Phantom Squatting Emerges as a New AI-Driven Software Supply Chain Threat
What happened
Cybersecurity researchers have identified a new attack technique called phantom squatting, where threat actors register nonexistent web domains that large language models (LLMs) mistakenly generate for legitimate organizations. The research, published by Palo Alto Networks’ Unit 42, found that AI models frequently hallucinate plausible but unregistered domains, creating new opportunities for attackers to intercept users and automated systems.
Unit 42 analyzed 913 global brands using more than 685,000 URL queries and discovered approximately 250,000 hallucinated domains. Researchers also identified thousands of malicious URLs already associated with legitimate brands, highlighting how AI-generated inaccuracies can become part of the software supply chain risk.

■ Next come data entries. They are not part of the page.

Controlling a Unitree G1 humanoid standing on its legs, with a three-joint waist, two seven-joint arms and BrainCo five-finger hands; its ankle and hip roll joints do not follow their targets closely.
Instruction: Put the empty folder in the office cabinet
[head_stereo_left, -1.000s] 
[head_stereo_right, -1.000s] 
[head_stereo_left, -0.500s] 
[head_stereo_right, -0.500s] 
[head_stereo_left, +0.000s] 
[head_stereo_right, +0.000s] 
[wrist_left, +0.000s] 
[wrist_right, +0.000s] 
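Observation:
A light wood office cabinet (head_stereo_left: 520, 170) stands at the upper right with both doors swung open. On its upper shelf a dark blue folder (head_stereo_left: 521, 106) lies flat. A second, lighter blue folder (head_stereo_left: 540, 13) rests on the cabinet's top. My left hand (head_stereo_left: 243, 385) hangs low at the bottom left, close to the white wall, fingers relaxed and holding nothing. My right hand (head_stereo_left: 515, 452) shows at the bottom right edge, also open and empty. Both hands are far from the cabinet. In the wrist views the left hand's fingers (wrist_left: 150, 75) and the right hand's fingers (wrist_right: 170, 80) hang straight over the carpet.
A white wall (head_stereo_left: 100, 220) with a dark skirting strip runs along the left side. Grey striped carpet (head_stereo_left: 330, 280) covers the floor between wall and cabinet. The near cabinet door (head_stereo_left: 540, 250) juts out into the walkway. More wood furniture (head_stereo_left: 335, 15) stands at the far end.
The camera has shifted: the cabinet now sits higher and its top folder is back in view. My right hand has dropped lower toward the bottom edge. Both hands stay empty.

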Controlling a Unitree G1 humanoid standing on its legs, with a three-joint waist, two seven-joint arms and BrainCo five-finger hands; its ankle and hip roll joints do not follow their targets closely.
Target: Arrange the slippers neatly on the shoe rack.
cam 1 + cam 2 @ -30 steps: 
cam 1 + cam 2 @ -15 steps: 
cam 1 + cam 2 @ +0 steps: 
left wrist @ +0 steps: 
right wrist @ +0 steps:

Researchers observed attackers registering high-risk hallucinated domains within weeks of their discovery. In one notable case, a phishing campaign known as “Montana Empire” targeted a hallucinated postal service domain. According to the research, the attacker used an AI coding assistant to build a complete phishing kit, including a cloned storefront, backend infrastructure, and Telegram-based command-and-control capabilities before launching credential theft attacks.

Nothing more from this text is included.